WASHINGTON: The Federal Communications Commission today invited comment on whether to allow public broadcasters to spend up to one percent of their airtime—about 88 hours per year—to conduct on-air fundraising activities for charities and other nonprofits. This proposal is a recommendation of The Information Needs of Communities report, released in June 2011.

Under longstanding FCC policy, noncommercial educational (NCE) public broadcast stations can only conduct fundraising activities for the benefit of the station itself. Fundraising activities for third-parties is prohibited if fundraising activities conducted on-air would substantially alter or suspend regular programming. The policy reflects concerns that public stations are licensed to meet their mission of public service to local audiences through noncommercial and educational programming, not through fundraising activities for other organizations.

The commission previously granted waivers of this policy to permit NCE stations to raise funds in support of relief efforts for unique catastrophic events, such as Hurricane Katrina, the Sept. 11, 2001 terrorist attacks, the January 2010 earthquake in Haiti, and, most recently, the March 2011 earthquake and tsunami in Japan. This proposal would eliminate the need for noncommercial stations to seek a waiver just as emergencies are occurring.

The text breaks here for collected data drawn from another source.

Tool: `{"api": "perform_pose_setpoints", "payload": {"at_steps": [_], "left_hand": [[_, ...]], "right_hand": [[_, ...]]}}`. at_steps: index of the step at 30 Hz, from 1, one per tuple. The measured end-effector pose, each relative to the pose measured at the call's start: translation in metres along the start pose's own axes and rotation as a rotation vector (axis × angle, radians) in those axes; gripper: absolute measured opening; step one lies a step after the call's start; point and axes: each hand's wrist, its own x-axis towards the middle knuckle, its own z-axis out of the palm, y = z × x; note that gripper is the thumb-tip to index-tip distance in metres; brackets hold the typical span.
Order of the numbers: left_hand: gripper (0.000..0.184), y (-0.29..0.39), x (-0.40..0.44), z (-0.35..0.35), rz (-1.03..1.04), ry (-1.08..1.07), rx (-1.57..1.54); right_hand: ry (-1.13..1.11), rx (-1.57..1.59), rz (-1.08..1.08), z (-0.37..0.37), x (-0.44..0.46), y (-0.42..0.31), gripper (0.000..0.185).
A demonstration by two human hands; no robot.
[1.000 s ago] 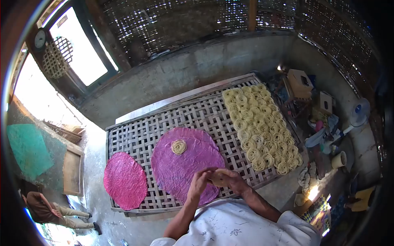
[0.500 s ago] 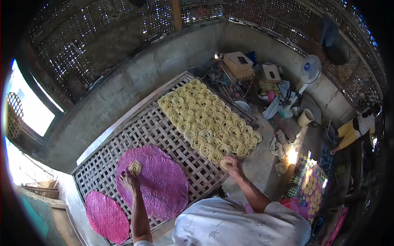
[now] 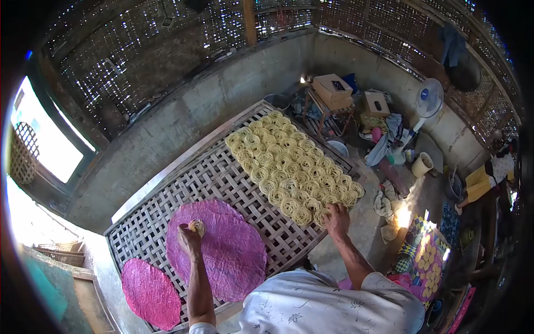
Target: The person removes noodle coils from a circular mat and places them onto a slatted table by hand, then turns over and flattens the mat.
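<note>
My left hand (image 3: 191, 238) is closed on a pale noodle coil (image 3: 197, 226) over the large purple sheet (image 3: 233, 261), near its upper left part. My right hand (image 3: 337, 220) reaches to the lower edge of the block of yellow noodle coils (image 3: 283, 161); its fingers are bent over a coil there, and whether they grip it is hidden. The coils lie in close rows on a woven bamboo rack (image 3: 167, 211). A smaller pink sheet (image 3: 151, 293) lies at the rack's left end.
Behind the rack runs a concrete wall (image 3: 194, 117). At the right are cardboard boxes (image 3: 332, 92), a fan (image 3: 429, 98), cloths (image 3: 384, 199) and a beige bucket (image 3: 422, 165). Another person in yellow trousers (image 3: 477, 182) is at the far right. More round pieces (image 3: 427, 264) lie lower right.
Since a second ago the view has swung right. My hands, then together over the purple sheet, are apart. My right hand has placed a coil at the block's edge; my left has closed on the lone coil.
</note>
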Motion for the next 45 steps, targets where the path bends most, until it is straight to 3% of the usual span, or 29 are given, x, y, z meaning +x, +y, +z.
{"api": "perform_pose_setpoints", "payload": {"at_steps": [5,8,11,12,13,14,15,17,19,22,23,25,26,27,30,34,35,37,39,41,43,45], "left_hand": [[0.021,0.06,-0.005,-0.024,-0.111,-0.066,-0.203],[0.023,0.057,-0.027,-0.004,-0.064,-0.047,-0.323],[0.024,0.143,-0.059,-0.044,-0.019,-0.19,-0.41],[0.025,0.152,-0.075,-0.044,0.0,-0.255,-0.428],[0.027,0.148,-0.105,-0.03,-0.152,-0.431,-0.714],[0.031,0.152,-0.115,-0.032,-0.111,-0.516,-0.78],[0.034,0.156,-0.126,-0.035,-0.073,-0.604,-0.845],[0.043,0.201,-0.121,-0.08,0.38,-0.598,-0.516],[0.049,0.18,-0.12,-0.082,0.326,-0.42,-0.391],[0.057,0.105,-0.111,-0.07,0.095,-0.179,-0.238],[0.062,0.08,-0.111,-0.07,0.121,-0.038,-0.181],[0.063,0.021,-0.106,-0.07,0.033,0.0,-0.022],[0.062,0.025,-0.104,-0.079,-0.144,-0.027,0.112],[0.062,0.018,-0.104,-0.085,-0.126,-0.026,0.165],[0.059,0.007,-0.112,-0.094,-0.061,-0.001,0.239],[0.056,0.017,-0.13,-0.085,0.049,0.07,0.117],[0.053,0.029,-0.133,-0.08,0.138,0.122,0.009],[0.059,0.051,-0.145,-0.07,-0.028,-0.052,-0.35],[0.059,0.077,-0.156,-0.061,-0.379,-0.308,-0.749],[0.054,0.145,-0.138,-0.083,-0.58,-0.492,-1.108],[0.045,0.158,-0.134,-0.088,-0.57,-0.619,-1.125],[0.039,0.152,-0.131,-0.087,-0.555,-0.678,-1.094]], "right_hand": [[-0.018,0.147,-0.009,-0.009,-0.014,-0.048,0.037],[-0.51,0.525,0.111,-0.012,-0.028,-0.093,0.036],[-0.854,1.151,0.269,0.013,-0.05,-0.129,0.035],[-0.98,1.305,0.439,0.014,-0.051,-0.14,0.034],[-1.103,1.45,0.621,0.011,-0.05,-0.149,0.032],[-1.219,1.583,0.813,0.009,-0.05,-0.157,0.032],[-1.198,1.597,0.941,0.008,-0.05,-0.162,0.035],[-1.135,1.471,0.892,0.012,-0.048,-0.158,0.034],[-1.019,1.374,0.829,0.022,-0.048,-0.139,0.031],[-0.772,1.171,0.432,0.037,-0.047,-0.101,0.033],[-0.639,0.993,0.346,0.036,-0.047,-0.093,0.026],[-0.441,0.739,0.066,0.054,-0.053,-0.056,0.029],[-0.351,0.612,-0.074,0.06,-0.056,-0.044,0.031],[-0.357,0.547,-0.018,0.046,-0.052,-0.047,0.028],[-0.52,0.772,0.222,0.015,-0.042,-0.056,0.025],[-0.655,1.238,0.544,0.006,-0.045,-0.082,0.021],[-0.679,1.201,0.514,0.013,-0.048,-0.086,0.022],[-0.778,1.226,0.455,0.012,-0.049,-0.11,0.025],[-0.837,1.265,0.348,0.007,-0.052,-0.143,0.03],[-1.107,1.395,0.292,-0.007,-0.05,-0.174,0.032],[-1.308,1.488,0.179,-0.014,-0.049,-0.197,0.033],[-1.321,1.484,0.141,-0.014,-0.048,-0.202,0.034]]}}
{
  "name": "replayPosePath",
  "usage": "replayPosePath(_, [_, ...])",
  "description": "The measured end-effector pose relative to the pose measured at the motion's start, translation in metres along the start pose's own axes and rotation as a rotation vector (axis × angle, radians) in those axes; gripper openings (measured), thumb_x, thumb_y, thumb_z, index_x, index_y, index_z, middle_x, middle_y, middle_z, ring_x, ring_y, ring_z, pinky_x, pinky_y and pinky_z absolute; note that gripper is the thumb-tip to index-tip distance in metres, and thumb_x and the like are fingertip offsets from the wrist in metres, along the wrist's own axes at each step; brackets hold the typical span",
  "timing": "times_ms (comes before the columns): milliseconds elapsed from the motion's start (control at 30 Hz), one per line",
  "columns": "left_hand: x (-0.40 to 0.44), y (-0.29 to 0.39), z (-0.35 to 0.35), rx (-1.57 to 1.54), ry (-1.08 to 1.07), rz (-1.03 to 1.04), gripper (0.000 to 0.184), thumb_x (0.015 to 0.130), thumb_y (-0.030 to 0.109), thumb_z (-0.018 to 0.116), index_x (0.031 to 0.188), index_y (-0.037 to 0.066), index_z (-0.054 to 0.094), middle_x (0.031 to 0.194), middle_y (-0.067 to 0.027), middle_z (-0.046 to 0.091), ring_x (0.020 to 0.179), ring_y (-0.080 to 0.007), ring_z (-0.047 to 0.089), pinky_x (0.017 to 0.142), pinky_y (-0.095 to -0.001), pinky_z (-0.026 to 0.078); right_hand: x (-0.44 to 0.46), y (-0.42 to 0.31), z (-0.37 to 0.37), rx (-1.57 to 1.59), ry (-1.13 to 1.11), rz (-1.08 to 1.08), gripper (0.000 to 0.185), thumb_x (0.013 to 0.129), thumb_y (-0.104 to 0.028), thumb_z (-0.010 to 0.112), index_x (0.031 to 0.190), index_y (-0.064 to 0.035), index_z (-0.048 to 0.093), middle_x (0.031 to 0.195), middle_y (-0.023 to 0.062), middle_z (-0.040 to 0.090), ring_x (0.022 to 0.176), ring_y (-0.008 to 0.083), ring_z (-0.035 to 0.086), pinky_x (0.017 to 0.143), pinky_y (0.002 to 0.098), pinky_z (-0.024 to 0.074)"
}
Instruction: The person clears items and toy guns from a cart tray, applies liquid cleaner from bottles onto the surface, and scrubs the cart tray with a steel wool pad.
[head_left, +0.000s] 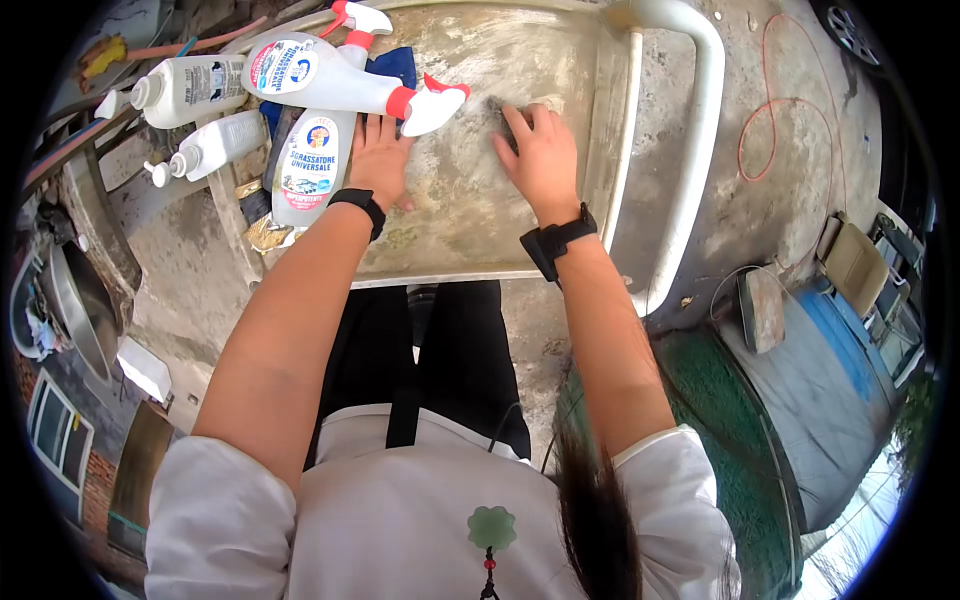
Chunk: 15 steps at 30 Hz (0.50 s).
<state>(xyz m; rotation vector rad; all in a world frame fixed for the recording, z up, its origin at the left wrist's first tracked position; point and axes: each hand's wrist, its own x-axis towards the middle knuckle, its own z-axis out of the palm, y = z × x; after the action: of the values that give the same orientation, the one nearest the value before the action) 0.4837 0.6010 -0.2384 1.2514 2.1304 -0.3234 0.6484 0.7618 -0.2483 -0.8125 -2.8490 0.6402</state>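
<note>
My left hand (pixel 380 165) lies flat on the worn, stained top of a pale cart (pixel 440 235), fingers spread. Its fingertips reach under a spray bottle (pixel 330 85) with a red and white trigger, which lies on its side across a second spray bottle (pixel 312 165). Both carry blue and white labels. My right hand (pixel 540 160) rests on the same surface further right. Its fingers curl down over a dark grey fuzzy pad (pixel 496 108), mostly hidden beneath them. The surface around that pad looks wet and streaked. Black bands circle both wrists.
Two white bottles (pixel 200 90) lie left of the spray bottles, over a dark blue cloth (pixel 393 66). A thick white tube handle (pixel 708 130) bounds the cart's right side. An orange hose (pixel 745 150) loops on the concrete. Metal basins (pixel 85 305) stand at far left.
</note>
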Motion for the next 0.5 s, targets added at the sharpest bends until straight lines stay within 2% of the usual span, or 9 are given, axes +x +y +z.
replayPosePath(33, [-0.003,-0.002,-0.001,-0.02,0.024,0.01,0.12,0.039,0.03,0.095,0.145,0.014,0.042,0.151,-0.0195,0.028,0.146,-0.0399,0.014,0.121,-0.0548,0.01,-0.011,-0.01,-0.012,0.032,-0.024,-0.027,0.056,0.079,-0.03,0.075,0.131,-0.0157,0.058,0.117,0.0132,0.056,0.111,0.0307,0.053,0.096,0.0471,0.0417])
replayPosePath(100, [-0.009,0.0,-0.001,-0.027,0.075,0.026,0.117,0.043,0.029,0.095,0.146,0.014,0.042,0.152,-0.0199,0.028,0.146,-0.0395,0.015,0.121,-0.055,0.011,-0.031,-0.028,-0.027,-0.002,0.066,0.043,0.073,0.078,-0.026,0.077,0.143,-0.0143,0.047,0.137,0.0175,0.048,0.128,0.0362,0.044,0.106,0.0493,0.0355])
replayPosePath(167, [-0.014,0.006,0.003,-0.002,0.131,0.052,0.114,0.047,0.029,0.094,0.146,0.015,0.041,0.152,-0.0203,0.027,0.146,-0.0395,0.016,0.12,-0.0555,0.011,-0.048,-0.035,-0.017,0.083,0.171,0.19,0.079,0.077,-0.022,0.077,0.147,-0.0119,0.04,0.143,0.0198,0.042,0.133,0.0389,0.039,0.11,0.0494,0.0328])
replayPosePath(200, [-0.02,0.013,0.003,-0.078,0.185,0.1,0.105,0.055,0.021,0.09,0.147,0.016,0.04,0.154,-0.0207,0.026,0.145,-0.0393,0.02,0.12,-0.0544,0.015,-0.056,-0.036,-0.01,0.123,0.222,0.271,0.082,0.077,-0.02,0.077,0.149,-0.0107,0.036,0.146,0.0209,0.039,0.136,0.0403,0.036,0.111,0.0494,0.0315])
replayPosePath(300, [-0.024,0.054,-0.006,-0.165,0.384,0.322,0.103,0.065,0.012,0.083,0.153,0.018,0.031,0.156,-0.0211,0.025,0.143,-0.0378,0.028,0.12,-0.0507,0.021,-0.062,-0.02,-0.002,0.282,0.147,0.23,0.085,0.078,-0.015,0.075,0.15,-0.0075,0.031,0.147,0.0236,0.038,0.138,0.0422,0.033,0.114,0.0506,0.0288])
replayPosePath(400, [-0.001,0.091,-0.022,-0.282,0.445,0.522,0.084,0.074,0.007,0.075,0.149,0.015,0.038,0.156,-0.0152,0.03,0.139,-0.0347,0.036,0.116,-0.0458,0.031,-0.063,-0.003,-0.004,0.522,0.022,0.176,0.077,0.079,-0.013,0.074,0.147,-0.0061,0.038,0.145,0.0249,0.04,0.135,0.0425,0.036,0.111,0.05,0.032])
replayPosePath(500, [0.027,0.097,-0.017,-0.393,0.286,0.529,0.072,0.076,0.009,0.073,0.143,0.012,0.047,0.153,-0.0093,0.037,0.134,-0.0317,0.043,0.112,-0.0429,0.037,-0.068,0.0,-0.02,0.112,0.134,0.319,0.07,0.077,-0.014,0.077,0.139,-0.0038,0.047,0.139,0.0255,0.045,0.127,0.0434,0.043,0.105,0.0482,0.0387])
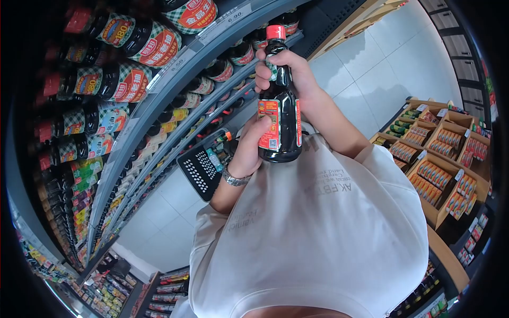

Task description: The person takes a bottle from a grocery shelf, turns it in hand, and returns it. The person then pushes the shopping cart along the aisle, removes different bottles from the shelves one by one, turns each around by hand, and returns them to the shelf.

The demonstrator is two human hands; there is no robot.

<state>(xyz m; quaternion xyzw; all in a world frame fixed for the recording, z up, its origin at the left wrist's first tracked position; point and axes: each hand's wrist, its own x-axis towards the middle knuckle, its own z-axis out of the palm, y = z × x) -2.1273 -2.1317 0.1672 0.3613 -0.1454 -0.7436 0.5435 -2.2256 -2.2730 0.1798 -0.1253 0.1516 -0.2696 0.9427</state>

The recent INC Report recommended that the FCC consider affording noncommercial broadcasters more flexibility by allowing NCE stations to engage in fundraising for charities and other third-party non-profit organizations. The INC Report suggested that in some cases, having local charities on the air can be a useful way of informing residents about problems in their communities. Allowing such activities can also help public broadcasters meet their public service or religious missions.

Specifically, the NPRM seeks comment on whether:

The ban on third-party fundraising remains necessary to preserve the noncommercial nature of NCE stations, or whether it would serve the public interest to grant NCE stations some flexibility to conduct fundraising on behalf of other non-profits;

There should be any limitations on the NCE stations that may engage in third-party fundraising and how to define the class of non-profit entities that may benefit from third-party fundraising;

Third-party fundraising should not exceed one percent of an NCE broadcaster’s total annual airtime. A modest one-percent annual limit, which averages to almost 88 hours or almost 4 days of programming airtime, could help to ensure that unrelated non-profit fundraising does not undermine the educational programming mission of these stations;

There should be a durational limit on each specific fundraising program or effort; 

To require NCE stations that engage in third-party fundraising to submit annual reports to the Commission on their fundraising activities, and if so, what information should be included in these reports; whether to require NCE stations to include their reports on third-party fundraising in their public files; and

NCE stations should be required to certify in their renewal applications that they have complied with any limits on third-party fundraising. 

The docket number is 12-43.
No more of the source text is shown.